It is no secret to transportation professionals that truck carriers are in high demand, are busier, and more profitable than they’ve been in years. The marketplace is changing rapidly, and we are only in the very early stages of a significant shift. We’ve been here before. And while there is no need to panic, the need to talk to your organization and begin planning and establishing reasonable expectations is urgently needed, now.
After a recent meeting with one of our customers, their sales manager was so interested in how his company can adapt to the shortage of transportation equipment and capacity, that he asked for our help and support, but also asked us to co-author a letter to his organization from him. Many other customers have asked us, “so, how is this [equipment shortage] going to impact us?”
The biggest challenge for any of us when we learn something new is usually, “how do I effectively get this information back to my organization?” We loved the letter idea, and created this version for you. Download a Microsoft Word version of this letter here:
We have an important situation that needs everyone’s attention to effectively manage.
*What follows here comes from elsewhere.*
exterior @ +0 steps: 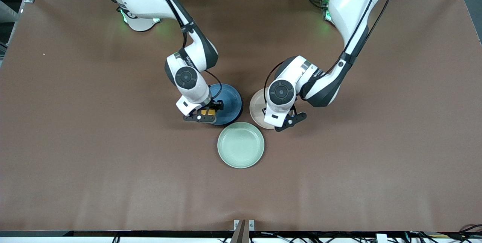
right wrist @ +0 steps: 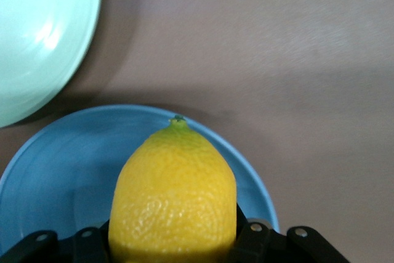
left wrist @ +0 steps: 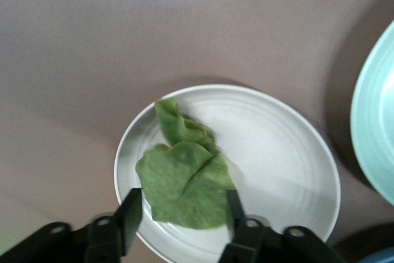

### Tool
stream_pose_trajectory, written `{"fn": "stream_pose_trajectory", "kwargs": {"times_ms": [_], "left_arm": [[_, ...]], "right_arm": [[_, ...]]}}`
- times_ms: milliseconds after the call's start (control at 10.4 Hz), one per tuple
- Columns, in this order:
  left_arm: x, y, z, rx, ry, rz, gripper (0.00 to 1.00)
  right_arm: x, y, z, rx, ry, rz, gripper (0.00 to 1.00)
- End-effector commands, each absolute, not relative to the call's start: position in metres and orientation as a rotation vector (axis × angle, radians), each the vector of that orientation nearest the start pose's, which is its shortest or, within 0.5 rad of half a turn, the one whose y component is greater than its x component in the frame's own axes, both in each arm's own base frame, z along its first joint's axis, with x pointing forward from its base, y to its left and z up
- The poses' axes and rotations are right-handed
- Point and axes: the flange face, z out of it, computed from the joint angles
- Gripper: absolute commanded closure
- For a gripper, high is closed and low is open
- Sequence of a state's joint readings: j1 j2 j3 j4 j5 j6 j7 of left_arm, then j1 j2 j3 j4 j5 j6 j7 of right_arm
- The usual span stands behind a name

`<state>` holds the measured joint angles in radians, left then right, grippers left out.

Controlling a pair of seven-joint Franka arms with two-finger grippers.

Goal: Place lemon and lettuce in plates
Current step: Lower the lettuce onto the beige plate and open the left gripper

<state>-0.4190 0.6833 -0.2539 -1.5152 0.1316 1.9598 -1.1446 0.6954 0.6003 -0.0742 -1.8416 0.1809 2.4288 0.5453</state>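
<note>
The lemon [right wrist: 174, 195], yellow with a nubbed tip, is gripped between the fingers of my right gripper [right wrist: 172, 238], just above the blue plate [right wrist: 55, 164]. From the front, the lemon [exterior: 208, 112] shows as a small yellow patch in the right gripper [exterior: 206, 115] over the blue plate's [exterior: 230, 101] rim. The crinkled green lettuce [left wrist: 184, 180] lies in the pale beige plate [left wrist: 277, 152]. My left gripper [left wrist: 181, 214] is open, one finger on each side of the leaf's edge. In the front view the left gripper [exterior: 288, 119] hangs over the beige plate [exterior: 256, 108] and its wrist hides the lettuce.
A pale mint-green plate [exterior: 241, 145] with nothing in it sits nearer the front camera, touching distance from both other plates. The brown table top [exterior: 113, 160] spreads wide around the three plates. The two arms' wrists hang close together above the plates.
</note>
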Motion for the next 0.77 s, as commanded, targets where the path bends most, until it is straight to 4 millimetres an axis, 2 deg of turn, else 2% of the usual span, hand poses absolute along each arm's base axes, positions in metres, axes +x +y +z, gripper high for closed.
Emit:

The trucking industry (and ocean and air) is in a state of transition, with extreme shortages of equipment. This impacts all businesses and deliveries to customers. The good news is that we can manage this, through our service provider Tucker Company Worldwide if we try.
One of our long-time truckload providers, Tucker Company Worldwide has been working with us to successfully manage through this to ensure timely deliveries and service continuity for our customers.
We have been meeting with Tucker to discuss ways to contain costs, improve planning and maintain pickup and delivery times, through the developing crisis. This isn’t a transportation issue, and Transportation and Tucker can’t solve this alone. They need help from our whole company. This ties into our efforts at forecasting, and some improved communication. The bottom line is the more accurate information we have the better we can serve our customers.
Basically the strongest steps that we can take are:
(a) To be knowledgeable of what is happening for our planning purposes. Transportation and Tucker will help us here.
(b) Be very efficient in our planning—including production and customer orders.
i. Even a tentative “head’s up” on potential orders to Tucker, can allow them to tentatively book a truck before the good ones are gone.
ii. Don’t forget about inbound. Raw materials are shipped into us by the same trucks that are experiencing this issue. Keep this in mind.
(c) Inform our customers of this industry change, and help to shape their expectations.
i. It is always better to be prepared and knowledgeable.
ii. This may actually help our customers better understand what they are probably seeing themselves.
iii. Work with customers to build some flexibility on pickups or delivery times. In this market, a day’s worth of flexibility can save hundreds of dollars in freight.
iv. Tucker and/or Transportation are perfectly able to help folks better understand any details or nuances, and prepare us for a talk with a customer.
Tucker Contact Info:
__________, Account Representative, 856-317-9600, x___
Gene Wherrity, VP Ops, 856-317-9600, x125
The two (2) big issues that Tucker informed us about are a once in a generation problem, combining economic and regulatory forces.
Economic Factors: The deep recession forced a lot of truckers out of business. As the economy improves, the supply of truckers simply isn’t there, and demand for the trucks that are there, is very high. This is causing bidding wars in many areas, creating higher prices throughout the industry, while once “normal” service levels are threatened.
Governmental Regulations: At the same time, the federal government has introduced much tighter safety and health regulations that are forcing more drivers and trucks off the road. Two more significant regulations will likely hit this Fall, that are expected to worsen the shortage.
Please give this some thought and consideration. The better job we do at forecasting, providing advance notice, and requesting some pickup and delivery flexibility, the better our chances to control costs and keep customers happy.